* **Work instructions**: Nothing is to be left out: repeat every entry exactly as given.

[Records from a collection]
● ● ●

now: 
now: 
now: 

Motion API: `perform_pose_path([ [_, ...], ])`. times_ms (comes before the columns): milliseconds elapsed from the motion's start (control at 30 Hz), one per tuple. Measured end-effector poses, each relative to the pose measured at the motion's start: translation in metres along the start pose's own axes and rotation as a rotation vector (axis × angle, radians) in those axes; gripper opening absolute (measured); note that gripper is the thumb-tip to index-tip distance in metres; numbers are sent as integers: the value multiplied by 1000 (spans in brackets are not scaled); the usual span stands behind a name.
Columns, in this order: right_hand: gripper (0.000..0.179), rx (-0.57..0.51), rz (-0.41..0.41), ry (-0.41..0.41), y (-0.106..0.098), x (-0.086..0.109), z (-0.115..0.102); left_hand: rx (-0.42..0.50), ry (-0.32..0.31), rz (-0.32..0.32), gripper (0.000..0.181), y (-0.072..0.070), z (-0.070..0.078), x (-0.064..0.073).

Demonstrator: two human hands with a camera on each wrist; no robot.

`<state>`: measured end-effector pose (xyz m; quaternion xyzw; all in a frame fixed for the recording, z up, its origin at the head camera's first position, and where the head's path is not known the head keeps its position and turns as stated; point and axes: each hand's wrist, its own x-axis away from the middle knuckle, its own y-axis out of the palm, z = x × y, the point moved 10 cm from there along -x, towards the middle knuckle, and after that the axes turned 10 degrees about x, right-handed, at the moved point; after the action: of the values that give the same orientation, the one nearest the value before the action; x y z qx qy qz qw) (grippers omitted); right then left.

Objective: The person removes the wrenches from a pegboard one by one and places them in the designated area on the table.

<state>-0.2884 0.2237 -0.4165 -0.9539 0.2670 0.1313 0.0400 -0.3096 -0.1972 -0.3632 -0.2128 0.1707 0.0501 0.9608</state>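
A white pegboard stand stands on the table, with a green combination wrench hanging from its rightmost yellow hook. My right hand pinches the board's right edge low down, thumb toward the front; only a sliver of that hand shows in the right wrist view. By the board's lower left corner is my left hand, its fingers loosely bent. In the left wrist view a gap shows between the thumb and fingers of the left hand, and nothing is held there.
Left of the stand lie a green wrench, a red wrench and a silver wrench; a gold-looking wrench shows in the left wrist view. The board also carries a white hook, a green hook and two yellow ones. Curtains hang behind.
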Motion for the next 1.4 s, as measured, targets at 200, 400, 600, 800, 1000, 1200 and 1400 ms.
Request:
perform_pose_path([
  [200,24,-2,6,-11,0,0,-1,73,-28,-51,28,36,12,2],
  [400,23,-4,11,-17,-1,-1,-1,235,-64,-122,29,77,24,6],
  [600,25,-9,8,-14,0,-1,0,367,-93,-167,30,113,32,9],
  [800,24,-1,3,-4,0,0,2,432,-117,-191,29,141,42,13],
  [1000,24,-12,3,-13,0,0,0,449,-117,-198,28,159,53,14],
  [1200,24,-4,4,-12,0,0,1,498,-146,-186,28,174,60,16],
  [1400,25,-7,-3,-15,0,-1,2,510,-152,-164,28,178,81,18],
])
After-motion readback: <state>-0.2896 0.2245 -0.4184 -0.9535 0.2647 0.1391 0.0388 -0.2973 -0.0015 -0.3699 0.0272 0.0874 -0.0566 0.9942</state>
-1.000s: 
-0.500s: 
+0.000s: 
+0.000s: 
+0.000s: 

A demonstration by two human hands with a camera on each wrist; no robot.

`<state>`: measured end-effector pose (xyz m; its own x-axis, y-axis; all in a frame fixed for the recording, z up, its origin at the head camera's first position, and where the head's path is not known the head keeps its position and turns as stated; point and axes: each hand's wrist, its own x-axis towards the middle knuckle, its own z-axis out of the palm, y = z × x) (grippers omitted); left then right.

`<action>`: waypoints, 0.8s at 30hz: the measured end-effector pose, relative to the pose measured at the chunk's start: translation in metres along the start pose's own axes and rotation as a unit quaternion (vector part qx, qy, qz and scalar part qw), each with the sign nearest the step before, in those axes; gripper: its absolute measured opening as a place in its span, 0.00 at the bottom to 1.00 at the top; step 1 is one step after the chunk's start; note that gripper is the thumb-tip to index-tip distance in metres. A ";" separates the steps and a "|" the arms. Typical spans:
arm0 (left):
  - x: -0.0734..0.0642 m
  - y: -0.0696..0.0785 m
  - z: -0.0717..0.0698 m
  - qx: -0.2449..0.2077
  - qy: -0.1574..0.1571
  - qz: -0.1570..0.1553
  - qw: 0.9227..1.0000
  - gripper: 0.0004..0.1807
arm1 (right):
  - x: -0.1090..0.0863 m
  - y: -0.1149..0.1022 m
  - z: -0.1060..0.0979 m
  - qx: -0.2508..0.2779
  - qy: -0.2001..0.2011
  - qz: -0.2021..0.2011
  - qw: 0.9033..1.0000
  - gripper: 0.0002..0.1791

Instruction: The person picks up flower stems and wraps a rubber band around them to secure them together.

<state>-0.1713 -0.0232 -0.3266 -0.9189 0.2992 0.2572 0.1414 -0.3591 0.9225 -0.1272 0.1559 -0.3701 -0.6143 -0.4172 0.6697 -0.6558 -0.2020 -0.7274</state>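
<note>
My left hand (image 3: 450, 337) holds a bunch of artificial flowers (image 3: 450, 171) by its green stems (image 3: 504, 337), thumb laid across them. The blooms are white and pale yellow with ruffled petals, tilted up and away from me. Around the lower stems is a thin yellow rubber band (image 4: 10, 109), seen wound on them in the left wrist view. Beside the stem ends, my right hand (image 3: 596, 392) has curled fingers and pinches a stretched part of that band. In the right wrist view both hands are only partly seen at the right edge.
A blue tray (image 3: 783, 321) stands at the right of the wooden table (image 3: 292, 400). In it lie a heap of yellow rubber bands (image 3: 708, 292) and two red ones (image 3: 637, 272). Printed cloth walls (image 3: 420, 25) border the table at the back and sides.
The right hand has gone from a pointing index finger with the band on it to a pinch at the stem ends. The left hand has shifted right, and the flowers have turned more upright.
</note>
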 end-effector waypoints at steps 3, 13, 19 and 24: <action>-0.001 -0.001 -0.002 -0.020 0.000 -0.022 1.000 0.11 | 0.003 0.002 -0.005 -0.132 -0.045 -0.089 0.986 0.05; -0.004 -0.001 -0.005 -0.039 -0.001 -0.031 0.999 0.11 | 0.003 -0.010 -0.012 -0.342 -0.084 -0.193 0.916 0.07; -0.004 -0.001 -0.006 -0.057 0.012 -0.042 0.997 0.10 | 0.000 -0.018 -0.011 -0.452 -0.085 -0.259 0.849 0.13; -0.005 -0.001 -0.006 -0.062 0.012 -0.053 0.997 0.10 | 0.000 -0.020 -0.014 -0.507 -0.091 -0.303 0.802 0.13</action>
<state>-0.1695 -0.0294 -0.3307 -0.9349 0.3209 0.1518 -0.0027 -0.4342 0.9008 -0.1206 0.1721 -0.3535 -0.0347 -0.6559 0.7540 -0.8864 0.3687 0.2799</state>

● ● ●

* **Response to this task**:
now: 
now: 
now: 

Motion API: `perform_pose_path([ [_, ...], ])`. times_ms (comes before the columns): milliseconds elapsed from the motion's start (control at 30 Hz), one per tuple. Measured end-effector poses, each relative to the pose measured at the motion's start: translation in metres along the start pose's own axes and rotation as a rotation vector (axis × angle, radians) in those axes; gripper opening absolute (measured); note that gripper is the thumb-tip to index-tip distance in metres; numbers are sent as integers: the value multiplied by 1000 (spans in brackets are not scaled); the usual span stands behind a name.
Columns, in this order: right_hand: gripper (0.000..0.179), rx (-0.57..0.51), rz (-0.41..0.41), ry (-0.41..0.41), y (-0.106..0.098), x (-0.086..0.109), z (-0.115..0.102); left_hand: rx (-0.42..0.50), ry (-0.32..0.31), rz (-0.32..0.32), gripper (0.000..0.181), y (-0.072..0.070), z (-0.070..0.078), x (-0.064..0.073).

Demonstrator: two human hands with a camera on each wrist; no robot.

`<state>`: measured end-effector pose (xyz m; quaternion xyzw; all in a frame fixed for the recording, z up, its origin at the head camera's first position, and where the head's path is not known the head keeps its position and turns as stated; point and axes: each hand's wrist, its own x-axis away from the middle knuckle, its own y-axis out of the palm, z = x × y, the point moved 10 cm from there along -x, towards the middle knuckle, and after that the axes turned 10 degrees about x, right-handed, at the moved point; after the action: of the values that give the same orientation, the one nearest the value before the action; x y z qx qy qz qw) (grippers omitted); right then left.

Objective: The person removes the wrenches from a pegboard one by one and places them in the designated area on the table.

<state>-0.2884 0.2237 -0.4165 -0.9539 0.2670 0.1313 0.0400 -0.3096 -0.1972 -0.3632 -0.2128 0.1707 0.0501 0.9608</state>
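A white pegboard stand stands on the table, with a green combination wrench hanging from its rightmost yellow hook. My right hand pinches the board's right edge low down, thumb toward the front; only a sliver of that hand shows in the right wrist view. By the board's lower left corner is my left hand, its fingers loosely bent. In the left wrist view a gap shows between the thumb and fingers of the left hand, and nothing is held there.
Left of the stand lie a green wrench, a red wrench and a silver wrench; a gold-looking wrench shows in the left wrist view. The board also carries a white hook, a green hook and two yellow ones. Curtains hang behind.
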Motion for the next 1.4 s, as measured, targets at 200, 400, 600, 800, 1000, 1200 and 1400 ms.
Request:
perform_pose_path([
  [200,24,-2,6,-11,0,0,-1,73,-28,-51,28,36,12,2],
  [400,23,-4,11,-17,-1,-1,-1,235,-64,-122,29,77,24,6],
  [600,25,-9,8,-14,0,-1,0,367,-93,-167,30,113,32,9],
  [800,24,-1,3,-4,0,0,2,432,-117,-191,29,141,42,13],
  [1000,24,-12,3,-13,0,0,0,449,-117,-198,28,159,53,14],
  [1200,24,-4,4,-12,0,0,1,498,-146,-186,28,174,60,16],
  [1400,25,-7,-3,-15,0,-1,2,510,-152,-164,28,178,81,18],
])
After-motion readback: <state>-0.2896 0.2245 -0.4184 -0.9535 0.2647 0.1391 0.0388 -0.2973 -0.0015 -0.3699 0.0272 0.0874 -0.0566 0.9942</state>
-1.000s: 
-0.500s: 
+0.000s: 
+0.000s: 
+0.000s: 

A demonstration by two human hands with a camera on each wrist; no robot.

`<state>`: measured end-effector pose (xyz m; its own x-axis, y-axis; all in a frame fixed for the recording, z up, its origin at the head camera's first position, and where the head's path is not known the head keeps its position and turns as stated; point and axes: each hand's wrist, its own x-axis towards the middle knuckle, its own z-axis out of the palm, y = z × x) (grippers omitted); left then right.

`<action>`: waypoints, 0.8s at 30hz: the measured end-effector pose, relative to the pose measured at the chunk's start: translation in metres along the start pose's own axes and rotation as a unit quaternion (vector part qx, qy, qz and scalar part qw), each with the sign nearest the step before, in those axes; gripper: its absolute measured opening as a place in its span, 0.00 at the bottom to 1.00 at the top; step 1 is one step after the chunk's start; note that gripper is the thumb-tip to index-tip distance in metres. A ";" separates the steps and a "|" the arms. Typical spans:
arm0 (left):
  - x: -0.0734..0.0642 m
  - y: -0.0696..0.0785 m
  - z: -0.0717..0.0698 m
  - qx: -0.2449..0.2077
  - qy: -0.1574..0.1571
  - qz: -0.1570..0.1553
  - qw: 0.9227..1.0000
  - gripper: 0.0004..0.1807
arm1 (right):
  - x: -0.1090..0.0863 m
  - y: -0.1149..0.1022 m
  - z: -0.1060..0.0979 m
  - qx: -0.2508..0.2779
  - qy: -0.2001..0.2011
  - qz: -0.2021..0.2011
  - qw: 0.9033..1.0000
  - gripper: 0.0002..0.1791

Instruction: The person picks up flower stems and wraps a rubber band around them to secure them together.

<state>-0.1713 -0.0232 -0.3266 -0.9189 0.2992 0.2572 0.1414 -0.3591 0.9225 -0.1272 0.1559 -0.3701 -0.6143 -0.4172 0.6697 -0.6558 -0.2020 -0.7274</state>
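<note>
My left hand (image 3: 450, 337) holds a bunch of artificial flowers (image 3: 450, 171) by its green stems (image 3: 504, 337), thumb laid across them. The blooms are white and pale yellow with ruffled petals, tilted up and away from me. Around the lower stems is a thin yellow rubber band (image 4: 10, 109), seen wound on them in the left wrist view. Beside the stem ends, my right hand (image 3: 596, 392) has curled fingers and pinches a stretched part of that band. In the right wrist view both hands are only partly seen at the right edge.
A blue tray (image 3: 783, 321) stands at the right of the wooden table (image 3: 292, 400). In it lie a heap of yellow rubber bands (image 3: 708, 292) and two red ones (image 3: 637, 272). Printed cloth walls (image 3: 420, 25) border the table at the back and sides.
The right hand has gone from a pointing index finger with the band on it to a pinch at the stem ends. The left hand has shifted right, and the flowers have turned more upright.
</note>
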 end-effector waypoints at steps 3, 13, 19 and 24: <action>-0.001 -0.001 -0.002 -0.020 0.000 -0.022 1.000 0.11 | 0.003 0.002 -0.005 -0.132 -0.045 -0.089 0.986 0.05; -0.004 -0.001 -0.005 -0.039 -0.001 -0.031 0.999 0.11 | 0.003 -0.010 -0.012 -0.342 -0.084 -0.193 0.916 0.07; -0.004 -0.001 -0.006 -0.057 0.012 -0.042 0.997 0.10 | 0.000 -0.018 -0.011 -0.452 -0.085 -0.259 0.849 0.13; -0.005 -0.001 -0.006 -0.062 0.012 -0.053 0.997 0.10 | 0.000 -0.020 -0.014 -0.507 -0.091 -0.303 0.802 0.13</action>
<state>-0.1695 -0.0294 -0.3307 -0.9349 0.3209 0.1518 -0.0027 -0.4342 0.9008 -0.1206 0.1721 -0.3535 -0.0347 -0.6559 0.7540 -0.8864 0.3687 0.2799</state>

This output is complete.